There were plans that the authorities could have checked to see if they could build on them. They were put together by the metropolitan municipality of Diyarbakır first in 2004 and then again in 2013, when Abdullah Demirbaş was the elected mayor of Sur. I talked to him too for my story – he is in exile in Switzerland now. The municipality’s idea was to renovate Sur, while keeping it affordable for the people who live there now and paying tribute to the multi-cultural and multi-religious heritage of the ancient structures.
That the state wasn’t interested in any of that, was of course to be expected. Abdullah Demirbaş told me that in 2008, the AKP [Turkey’s ruling Justice and Development Party] tried to force a ‘renovation’ on Sur that was only not pushed through because the people of Sur totally rejected the plans. The plan was to basically replace the old structures by expensive ones the current inhabitants couldn’t afford, so the poorer people would be pushed out. In case you don’t know: part of the population of Sur came to the city in the 1990s, when the war between the state and the PKK was at a previous peak of violence and the state burned hundreds of villages to the ground. These Kurds know the state very well and can’t be fooled.
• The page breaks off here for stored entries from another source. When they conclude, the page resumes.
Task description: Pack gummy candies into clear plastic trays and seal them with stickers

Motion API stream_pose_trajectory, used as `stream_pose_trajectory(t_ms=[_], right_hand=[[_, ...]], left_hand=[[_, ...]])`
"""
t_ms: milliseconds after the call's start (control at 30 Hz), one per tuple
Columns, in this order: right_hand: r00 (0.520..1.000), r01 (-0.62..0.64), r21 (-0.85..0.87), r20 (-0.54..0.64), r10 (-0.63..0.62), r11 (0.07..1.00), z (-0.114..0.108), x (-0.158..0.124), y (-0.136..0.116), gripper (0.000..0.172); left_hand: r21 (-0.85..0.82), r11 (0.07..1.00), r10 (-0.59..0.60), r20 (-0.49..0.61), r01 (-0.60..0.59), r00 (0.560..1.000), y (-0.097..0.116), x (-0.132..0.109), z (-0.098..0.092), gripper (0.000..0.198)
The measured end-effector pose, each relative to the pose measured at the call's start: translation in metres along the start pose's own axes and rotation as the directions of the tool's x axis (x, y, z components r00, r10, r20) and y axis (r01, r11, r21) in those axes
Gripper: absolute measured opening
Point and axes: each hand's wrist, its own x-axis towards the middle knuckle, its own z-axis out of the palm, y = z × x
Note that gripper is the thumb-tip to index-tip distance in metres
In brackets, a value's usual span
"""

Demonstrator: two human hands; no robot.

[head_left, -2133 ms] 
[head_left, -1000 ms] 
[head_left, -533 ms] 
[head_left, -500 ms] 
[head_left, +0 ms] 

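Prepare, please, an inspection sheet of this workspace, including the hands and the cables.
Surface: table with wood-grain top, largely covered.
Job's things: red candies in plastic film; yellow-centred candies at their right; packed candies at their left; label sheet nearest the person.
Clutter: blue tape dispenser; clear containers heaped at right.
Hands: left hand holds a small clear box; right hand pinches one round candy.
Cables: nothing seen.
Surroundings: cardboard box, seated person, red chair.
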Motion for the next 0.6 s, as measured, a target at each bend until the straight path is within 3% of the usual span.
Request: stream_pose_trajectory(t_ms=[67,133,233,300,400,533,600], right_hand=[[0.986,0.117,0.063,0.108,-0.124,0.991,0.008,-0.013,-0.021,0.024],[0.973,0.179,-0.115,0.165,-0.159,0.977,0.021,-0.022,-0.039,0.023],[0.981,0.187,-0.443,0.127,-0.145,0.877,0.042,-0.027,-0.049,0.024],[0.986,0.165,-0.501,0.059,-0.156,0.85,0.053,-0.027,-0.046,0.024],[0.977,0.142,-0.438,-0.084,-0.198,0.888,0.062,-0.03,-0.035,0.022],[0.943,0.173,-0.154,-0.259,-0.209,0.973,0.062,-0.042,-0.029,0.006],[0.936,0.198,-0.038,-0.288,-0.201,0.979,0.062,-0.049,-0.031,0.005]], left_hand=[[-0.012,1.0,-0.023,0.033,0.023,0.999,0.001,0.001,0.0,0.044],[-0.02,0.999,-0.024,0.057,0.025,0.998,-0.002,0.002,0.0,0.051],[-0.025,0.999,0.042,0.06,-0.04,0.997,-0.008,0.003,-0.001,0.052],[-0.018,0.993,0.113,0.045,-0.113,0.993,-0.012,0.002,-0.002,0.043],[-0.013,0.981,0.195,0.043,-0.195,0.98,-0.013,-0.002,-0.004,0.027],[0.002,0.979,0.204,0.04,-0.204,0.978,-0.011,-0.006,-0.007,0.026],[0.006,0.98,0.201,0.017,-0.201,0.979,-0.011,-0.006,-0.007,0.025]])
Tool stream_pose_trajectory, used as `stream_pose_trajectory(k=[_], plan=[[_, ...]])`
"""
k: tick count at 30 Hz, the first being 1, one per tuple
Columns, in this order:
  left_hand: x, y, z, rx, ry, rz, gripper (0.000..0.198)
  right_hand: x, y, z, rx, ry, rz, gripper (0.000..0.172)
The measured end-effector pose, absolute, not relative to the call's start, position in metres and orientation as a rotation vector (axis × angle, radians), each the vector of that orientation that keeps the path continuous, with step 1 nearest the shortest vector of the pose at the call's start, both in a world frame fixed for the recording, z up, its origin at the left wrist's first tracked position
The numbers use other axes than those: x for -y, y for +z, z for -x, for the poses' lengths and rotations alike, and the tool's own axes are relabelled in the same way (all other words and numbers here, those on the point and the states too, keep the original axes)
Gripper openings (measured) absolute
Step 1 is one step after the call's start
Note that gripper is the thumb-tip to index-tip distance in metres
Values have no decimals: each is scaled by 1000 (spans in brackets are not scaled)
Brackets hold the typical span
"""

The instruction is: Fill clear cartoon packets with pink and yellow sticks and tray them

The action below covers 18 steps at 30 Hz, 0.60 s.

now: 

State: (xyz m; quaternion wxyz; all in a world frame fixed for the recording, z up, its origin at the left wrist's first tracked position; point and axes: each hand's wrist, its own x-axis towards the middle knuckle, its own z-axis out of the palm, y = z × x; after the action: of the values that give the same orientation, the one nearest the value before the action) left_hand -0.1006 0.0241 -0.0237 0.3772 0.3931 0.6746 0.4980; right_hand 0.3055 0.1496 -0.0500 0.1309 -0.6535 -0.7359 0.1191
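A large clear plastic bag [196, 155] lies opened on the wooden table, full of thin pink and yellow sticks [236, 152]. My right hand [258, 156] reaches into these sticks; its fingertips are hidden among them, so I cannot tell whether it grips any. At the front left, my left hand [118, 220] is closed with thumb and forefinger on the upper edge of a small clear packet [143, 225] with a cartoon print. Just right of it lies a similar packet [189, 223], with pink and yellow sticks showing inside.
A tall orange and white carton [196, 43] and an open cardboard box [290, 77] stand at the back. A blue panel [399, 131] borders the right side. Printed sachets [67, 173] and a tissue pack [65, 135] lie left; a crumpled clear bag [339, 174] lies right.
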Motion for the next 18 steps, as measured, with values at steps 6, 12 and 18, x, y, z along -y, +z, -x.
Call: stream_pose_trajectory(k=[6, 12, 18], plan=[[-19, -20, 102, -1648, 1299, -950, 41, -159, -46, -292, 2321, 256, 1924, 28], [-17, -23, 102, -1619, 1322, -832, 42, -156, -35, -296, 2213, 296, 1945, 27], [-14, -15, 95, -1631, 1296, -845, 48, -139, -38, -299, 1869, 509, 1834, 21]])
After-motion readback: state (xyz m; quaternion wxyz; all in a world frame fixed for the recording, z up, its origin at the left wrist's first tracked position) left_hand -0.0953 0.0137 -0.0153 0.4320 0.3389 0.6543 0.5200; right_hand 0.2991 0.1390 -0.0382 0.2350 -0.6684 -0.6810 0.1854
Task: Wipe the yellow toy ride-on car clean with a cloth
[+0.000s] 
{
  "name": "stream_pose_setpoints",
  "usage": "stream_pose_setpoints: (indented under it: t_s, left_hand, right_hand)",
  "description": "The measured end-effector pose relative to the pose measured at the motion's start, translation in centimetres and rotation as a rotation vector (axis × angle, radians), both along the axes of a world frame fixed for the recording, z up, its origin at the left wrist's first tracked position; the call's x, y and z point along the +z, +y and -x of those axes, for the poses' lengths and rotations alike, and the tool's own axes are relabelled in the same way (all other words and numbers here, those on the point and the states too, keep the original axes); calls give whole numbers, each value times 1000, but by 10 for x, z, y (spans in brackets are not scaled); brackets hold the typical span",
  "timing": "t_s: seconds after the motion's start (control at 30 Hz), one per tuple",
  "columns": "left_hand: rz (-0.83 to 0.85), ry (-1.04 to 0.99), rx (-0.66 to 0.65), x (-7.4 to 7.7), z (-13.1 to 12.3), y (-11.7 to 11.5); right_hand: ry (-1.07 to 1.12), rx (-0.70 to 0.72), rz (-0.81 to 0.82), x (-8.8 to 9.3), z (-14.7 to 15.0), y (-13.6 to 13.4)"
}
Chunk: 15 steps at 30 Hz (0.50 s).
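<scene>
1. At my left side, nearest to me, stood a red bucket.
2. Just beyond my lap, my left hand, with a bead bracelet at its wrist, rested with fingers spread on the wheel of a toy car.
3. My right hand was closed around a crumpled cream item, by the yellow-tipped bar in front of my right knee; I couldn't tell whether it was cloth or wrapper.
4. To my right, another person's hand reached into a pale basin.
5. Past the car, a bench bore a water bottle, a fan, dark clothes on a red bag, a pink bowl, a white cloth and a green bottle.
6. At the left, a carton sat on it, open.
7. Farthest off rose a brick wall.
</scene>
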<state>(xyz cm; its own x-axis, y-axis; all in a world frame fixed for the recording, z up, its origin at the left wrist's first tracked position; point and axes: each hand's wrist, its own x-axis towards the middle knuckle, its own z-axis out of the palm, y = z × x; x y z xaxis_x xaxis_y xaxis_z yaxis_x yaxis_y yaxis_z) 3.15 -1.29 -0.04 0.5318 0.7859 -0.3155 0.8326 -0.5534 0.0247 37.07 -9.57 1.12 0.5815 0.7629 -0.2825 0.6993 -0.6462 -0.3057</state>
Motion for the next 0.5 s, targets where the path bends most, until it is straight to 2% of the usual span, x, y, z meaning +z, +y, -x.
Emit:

The placement of Sur and the Hevsel Gardens, just outside the city walls, on the UNESCO World Heritage List in 2015 was part of the scam. While the Kurdish movement and many involved experts were genuine in their will to protect and honour the immensely rich cultural heritage of this amazing place, for the state it was just a tool. A tool to convince less-informed people that they were committed to protection. A tool to whitewash the destruction. A tool to draw tourists in large numbers to make money. A tool to turn Sur into a cheap amusement park, ready for their corrupt people to take advantage of.
The re-opening of the incredible Surp Giragos Armenian Church is part of the future Erdoğan and his gang envision for Sur’s future. The Armenian community, both in Turkey and in the diaspora, once again becomes a target of the Turkish state. Yes, the state helped enable the reconstruction, but it destroyed all the streets around the church, forever detaching it from the richness it has always been embedded in.
There is no reason to think this is not only the beginning of what the state has in store for Sur. There are literally hundreds of registered cultural heritage sites in the district, and I don’t doubt for a second that the state aims to exploit them too, instead of honouring and genuinely protecting them. The narrow streets aren’t accessible to tourist buses (or to tanks and armoured vehicles, for that matter) so they have to go, and their inhabitants with them. One of the interviewees in my story, a historian who wanted to remain anonymous, gave the part of Sur that is still alive now not much more than a decade.
Crimes against heritage: put that on the long list of crimes Erdoğan and his accomplices must one day be prosecuted anmd punished for.